(Exercise directions): Look below for the line that has "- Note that". Set down the lines from there through the line that has "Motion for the", exactly as written.

___ Input data ___

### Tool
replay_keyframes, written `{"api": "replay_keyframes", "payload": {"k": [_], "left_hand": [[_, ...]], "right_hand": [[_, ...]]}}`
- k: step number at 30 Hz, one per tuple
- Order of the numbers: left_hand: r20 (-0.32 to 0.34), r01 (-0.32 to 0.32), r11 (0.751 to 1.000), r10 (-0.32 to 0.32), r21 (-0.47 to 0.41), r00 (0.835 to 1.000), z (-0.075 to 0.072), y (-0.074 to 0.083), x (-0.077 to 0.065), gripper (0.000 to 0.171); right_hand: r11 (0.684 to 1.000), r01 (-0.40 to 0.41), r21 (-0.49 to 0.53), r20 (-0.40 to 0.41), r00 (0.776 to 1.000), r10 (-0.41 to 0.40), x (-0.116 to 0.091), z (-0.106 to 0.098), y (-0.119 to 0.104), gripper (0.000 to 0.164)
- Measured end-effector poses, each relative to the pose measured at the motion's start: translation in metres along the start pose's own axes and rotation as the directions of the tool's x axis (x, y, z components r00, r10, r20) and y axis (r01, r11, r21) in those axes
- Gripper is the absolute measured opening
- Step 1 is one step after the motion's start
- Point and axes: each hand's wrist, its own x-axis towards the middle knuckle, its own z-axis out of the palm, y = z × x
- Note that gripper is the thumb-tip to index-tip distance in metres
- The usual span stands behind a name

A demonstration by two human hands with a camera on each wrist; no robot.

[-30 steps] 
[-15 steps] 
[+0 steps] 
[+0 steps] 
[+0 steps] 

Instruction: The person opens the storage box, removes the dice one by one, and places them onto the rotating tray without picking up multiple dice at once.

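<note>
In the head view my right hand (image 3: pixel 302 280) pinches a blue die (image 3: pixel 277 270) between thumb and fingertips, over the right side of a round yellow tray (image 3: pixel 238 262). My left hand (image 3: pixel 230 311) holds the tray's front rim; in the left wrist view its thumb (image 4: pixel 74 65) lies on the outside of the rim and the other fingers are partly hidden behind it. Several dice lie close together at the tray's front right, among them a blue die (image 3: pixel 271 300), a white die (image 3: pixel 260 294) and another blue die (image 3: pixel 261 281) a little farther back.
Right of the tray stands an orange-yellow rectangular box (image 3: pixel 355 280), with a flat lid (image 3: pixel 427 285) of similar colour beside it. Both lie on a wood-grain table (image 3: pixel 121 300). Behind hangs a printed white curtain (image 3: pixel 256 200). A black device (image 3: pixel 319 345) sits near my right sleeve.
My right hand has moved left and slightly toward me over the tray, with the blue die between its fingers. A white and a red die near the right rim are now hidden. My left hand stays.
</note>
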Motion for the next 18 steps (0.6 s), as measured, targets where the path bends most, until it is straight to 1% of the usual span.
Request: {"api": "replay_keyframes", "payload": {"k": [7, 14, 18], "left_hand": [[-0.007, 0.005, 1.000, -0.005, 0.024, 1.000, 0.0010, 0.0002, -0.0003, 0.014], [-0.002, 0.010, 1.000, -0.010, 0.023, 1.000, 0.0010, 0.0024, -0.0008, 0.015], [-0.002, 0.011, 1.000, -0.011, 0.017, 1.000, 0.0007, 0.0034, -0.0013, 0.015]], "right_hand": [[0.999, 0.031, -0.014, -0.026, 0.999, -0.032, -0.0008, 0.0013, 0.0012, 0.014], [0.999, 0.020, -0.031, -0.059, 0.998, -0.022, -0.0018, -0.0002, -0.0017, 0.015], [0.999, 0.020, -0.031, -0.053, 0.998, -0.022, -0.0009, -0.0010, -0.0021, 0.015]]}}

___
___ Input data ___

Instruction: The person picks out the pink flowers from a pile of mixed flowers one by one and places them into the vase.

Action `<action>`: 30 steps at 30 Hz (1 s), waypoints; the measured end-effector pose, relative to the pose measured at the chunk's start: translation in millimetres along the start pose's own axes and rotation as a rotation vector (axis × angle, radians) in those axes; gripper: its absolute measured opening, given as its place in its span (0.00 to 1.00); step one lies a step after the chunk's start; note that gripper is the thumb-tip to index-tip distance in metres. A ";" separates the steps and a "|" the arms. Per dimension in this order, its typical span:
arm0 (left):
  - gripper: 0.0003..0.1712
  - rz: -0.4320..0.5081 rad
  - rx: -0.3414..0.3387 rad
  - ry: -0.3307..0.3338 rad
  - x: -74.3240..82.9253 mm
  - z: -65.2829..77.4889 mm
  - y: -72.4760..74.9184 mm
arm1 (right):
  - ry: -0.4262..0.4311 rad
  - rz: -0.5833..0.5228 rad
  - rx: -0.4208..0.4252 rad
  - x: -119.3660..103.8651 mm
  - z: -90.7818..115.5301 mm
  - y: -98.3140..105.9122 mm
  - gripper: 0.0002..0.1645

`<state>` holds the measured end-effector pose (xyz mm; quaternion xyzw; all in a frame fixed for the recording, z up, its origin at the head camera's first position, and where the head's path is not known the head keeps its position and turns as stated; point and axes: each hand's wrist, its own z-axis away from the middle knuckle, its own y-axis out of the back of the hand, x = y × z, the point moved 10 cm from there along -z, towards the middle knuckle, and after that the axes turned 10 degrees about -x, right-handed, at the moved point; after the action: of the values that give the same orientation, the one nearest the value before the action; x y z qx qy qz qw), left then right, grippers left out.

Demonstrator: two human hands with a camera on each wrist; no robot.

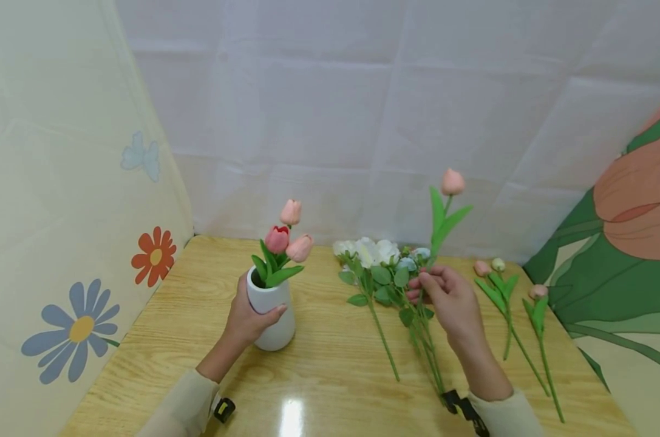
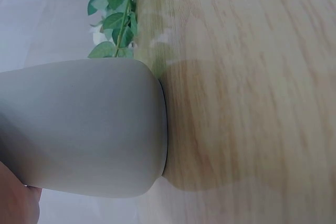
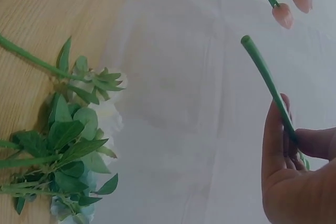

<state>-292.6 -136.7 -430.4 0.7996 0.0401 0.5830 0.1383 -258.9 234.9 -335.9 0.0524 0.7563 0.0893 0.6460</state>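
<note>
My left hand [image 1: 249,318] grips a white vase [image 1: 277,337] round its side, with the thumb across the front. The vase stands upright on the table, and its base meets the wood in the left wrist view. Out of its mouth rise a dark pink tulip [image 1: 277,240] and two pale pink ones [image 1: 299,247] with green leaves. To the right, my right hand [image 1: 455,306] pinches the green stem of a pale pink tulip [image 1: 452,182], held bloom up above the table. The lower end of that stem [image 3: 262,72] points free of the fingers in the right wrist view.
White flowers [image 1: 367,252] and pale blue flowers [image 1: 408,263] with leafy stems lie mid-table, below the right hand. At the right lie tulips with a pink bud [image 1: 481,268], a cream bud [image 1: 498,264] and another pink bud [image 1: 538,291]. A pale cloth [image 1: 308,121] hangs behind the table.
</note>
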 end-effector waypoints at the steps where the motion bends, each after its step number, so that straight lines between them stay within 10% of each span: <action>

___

(Result of this exercise):
- Note that gripper is the thumb-tip to index-tip distance in metres
- The usual span stands behind a name

A demonstration by two human hands with a camera on each wrist; no robot.

[-30 steps] 
[-15 steps] 
[+0 steps] 
[+0 steps] 
[+0 steps] 

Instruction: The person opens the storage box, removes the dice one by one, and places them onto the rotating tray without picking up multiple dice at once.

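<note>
In the head view my right hand (image 3: pixel 302 280) pinches a blue die (image 3: pixel 277 270) between thumb and fingertips, over the right side of a round yellow tray (image 3: pixel 238 262). My left hand (image 3: pixel 230 311) holds the tray's front rim; in the left wrist view its thumb (image 4: pixel 74 65) lies on the outside of the rim and the other fingers are partly hidden behind it. Several dice lie close together at the tray's front right, among them a blue die (image 3: pixel 271 300), a white die (image 3: pixel 260 294) and another blue die (image 3: pixel 261 281) a little farther back.
Right of the tray stands an orange-yellow rectangular box (image 3: pixel 355 280), with a flat lid (image 3: pixel 427 285) of similar colour beside it. Both lie on a wood-grain table (image 3: pixel 121 300). Behind hangs a printed white curtain (image 3: pixel 256 200). A black device (image 3: pixel 319 345) sits near my right sleeve.
My right hand has moved left and slightly toward me over the tray, with the blue die between its fingers. A white and a red die near the right rim are now hidden. My left hand stays.
</note>
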Motion for the next 18 steps (0.6 s), as measured, targets where the path bends most, until it is straight to 1% of the usual span.

The required output has now been supplied.